To better understand the ins and outs of this mismatch, our interest in venture capital trends will take us to the ‘hot’ sectors that have been actively involved in the movement of Venture Capital in the recent past. It is also correct to say that these are the industries that have caught the eye of Venture Capitalists and they include energy, cloud computing, technological innovations like social media and on-demand devices like tablets and their applications; commonly referred to as apps. Even though Venture Capital funding in a general sense is declining, there are substantial increases in global funding especially towards technology ventures.

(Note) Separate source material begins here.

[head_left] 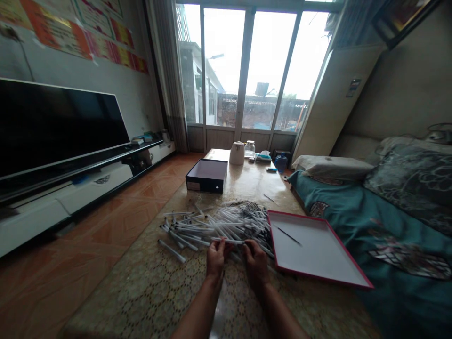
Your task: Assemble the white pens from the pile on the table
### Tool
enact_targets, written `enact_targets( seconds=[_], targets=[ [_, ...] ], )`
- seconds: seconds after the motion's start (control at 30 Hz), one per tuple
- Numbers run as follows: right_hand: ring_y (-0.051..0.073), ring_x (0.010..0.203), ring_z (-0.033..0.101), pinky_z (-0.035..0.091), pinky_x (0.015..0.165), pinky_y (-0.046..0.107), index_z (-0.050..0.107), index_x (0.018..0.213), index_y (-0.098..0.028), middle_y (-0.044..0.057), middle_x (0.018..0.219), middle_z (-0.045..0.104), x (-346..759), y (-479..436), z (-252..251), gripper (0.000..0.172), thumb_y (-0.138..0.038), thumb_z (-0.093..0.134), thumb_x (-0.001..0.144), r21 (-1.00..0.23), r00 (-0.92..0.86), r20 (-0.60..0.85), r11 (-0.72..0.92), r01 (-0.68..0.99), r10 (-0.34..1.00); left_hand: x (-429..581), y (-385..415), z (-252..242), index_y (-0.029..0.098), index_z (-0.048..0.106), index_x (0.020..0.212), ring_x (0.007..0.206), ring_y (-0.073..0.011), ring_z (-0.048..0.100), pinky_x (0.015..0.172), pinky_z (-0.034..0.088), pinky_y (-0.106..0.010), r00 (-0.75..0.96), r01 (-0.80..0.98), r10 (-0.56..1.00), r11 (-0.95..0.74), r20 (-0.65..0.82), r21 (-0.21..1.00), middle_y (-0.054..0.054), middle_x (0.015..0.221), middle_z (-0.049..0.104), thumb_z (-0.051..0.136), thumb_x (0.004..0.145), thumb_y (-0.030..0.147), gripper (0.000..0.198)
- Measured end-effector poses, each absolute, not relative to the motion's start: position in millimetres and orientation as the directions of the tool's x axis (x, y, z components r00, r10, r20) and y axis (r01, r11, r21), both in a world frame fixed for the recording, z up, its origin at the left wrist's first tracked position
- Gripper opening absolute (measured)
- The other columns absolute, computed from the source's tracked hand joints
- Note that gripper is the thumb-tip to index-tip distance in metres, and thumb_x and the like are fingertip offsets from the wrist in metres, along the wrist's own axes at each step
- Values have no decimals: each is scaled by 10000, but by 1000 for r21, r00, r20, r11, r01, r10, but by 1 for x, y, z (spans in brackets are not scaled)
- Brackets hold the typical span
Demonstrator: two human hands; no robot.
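A slim white pen (pixel 231 241) lies level between my two hands, above the near edge of a heap of pens. My left hand (pixel 215 259) pinches its left part between thumb and fingers. At the pen's right end, the fingers of my right hand (pixel 255 260) are closed on it. The heap of white pens (pixel 201 226) has dark tips showing on the left. Thin dark sticks like refills (pixel 259 216) are mixed in on the right. One loose pen (pixel 172 251) rests apart, left of my left hand.
Right of the heap lies a shallow red-rimmed box lid (pixel 318 245) with one dark thin stick (pixel 289 236) in it. Behind the heap stands an open dark box (pixel 205 185). A white kettle (pixel 237 153) and a glass jar (pixel 250 149) stand farther back on the table.
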State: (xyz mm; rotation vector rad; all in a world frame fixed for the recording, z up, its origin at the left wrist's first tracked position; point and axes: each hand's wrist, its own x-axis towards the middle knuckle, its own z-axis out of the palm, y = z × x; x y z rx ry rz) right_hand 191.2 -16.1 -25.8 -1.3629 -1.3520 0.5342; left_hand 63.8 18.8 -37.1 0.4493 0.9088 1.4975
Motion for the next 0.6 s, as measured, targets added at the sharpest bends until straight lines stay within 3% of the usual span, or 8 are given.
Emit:
enact_targets(
  seconds=[0.13, 0.33, 0.6],
  targets=[
    [175, 635, 625, 487, 608, 279, 623, 998, -162, 83, 873, 677, 191, -13, -32, 335, -396, 446, 837, -914, 300, 352, 256, 316, 886, 65, 22, -36, 127, 599, 780, 597, -140, 645, 620, 540, -269, -153, -677, 959, 74, -239, 732, -19, 651, 654, 747, 605, 263, 267],
    [194, 761, 609, 463, 673, 280, 609, 979, -157, 94, 909, 657, 190, -25, -23, 353, -431, 430, 848, -890, 312, 391, 269, 369, 866, 52, 4, -24, 129, 616, 792, 627, -149, 651, 653, 539, -280, -124, -670, 976, 49, -177, 741, -20, 672, 665, 752, 591, 316, 306],
    [132, 549, 466, 322, 521, 213, 522, 660, -198, -18, 575, 500, 186, -46, -27, 376, -420, 332, 896, -853, 197, 323, 194, 484, 926, 40, -17, -26, 138, 608, 782, 648, -160, 657, 643, 535, -282, -90, -658, 973, 103, -214, 746, -38, 710, 683, 765, 575, 318, 316]
  ],
)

There is no question that investment in technologies that facilitate the switch to resource efficient and economical management of resources, is becoming a major consideration for Venture Capital investments. The fact that Venture capital continues to play an active role in spurring innovation and creating jobs as entrepreneurs discover and create new opportunities, makes it an integral part of the economy and this will only continue to grow. To proof of this is that more corporate investors are looking at Venture Capital firms as a new opportunity for investment. We all agree that innovation is the key to establishing a competitive advantage and corporate firms are going all out to be sustainable. The greatest challenges facing the VC industry going forward are the modest to slow returns and limited liquidity. There is a clear bifurcation which is good for the industry as only good deals are advanced and in turn better returns can be realized.
In conclusion, funds will continue to be available for firms which have registered respectable returns and make good decisions with their businesses. What we should expect in the long-run is a vibrant industry characterized by new innovation, technology and loads of new entrepreneurs. There will be less funding from these“larger” Venture Capital firms as more and more private Investors get involved. Dynamic firms willing to invest in different sectors across different regions are likely to gain the most in terms of returns as they will be spreading their risk. What is in it for entrepreneurs? Since Venture Capital firms are stable investors in the equity economy, there will always be unending support for outstanding business ideas from them, but there is also an opportunity for smaller companies on a more local level getting the funding they need from this new batch of private investors. This will lead to job creation, new innovations and the eventual recovery of the economy.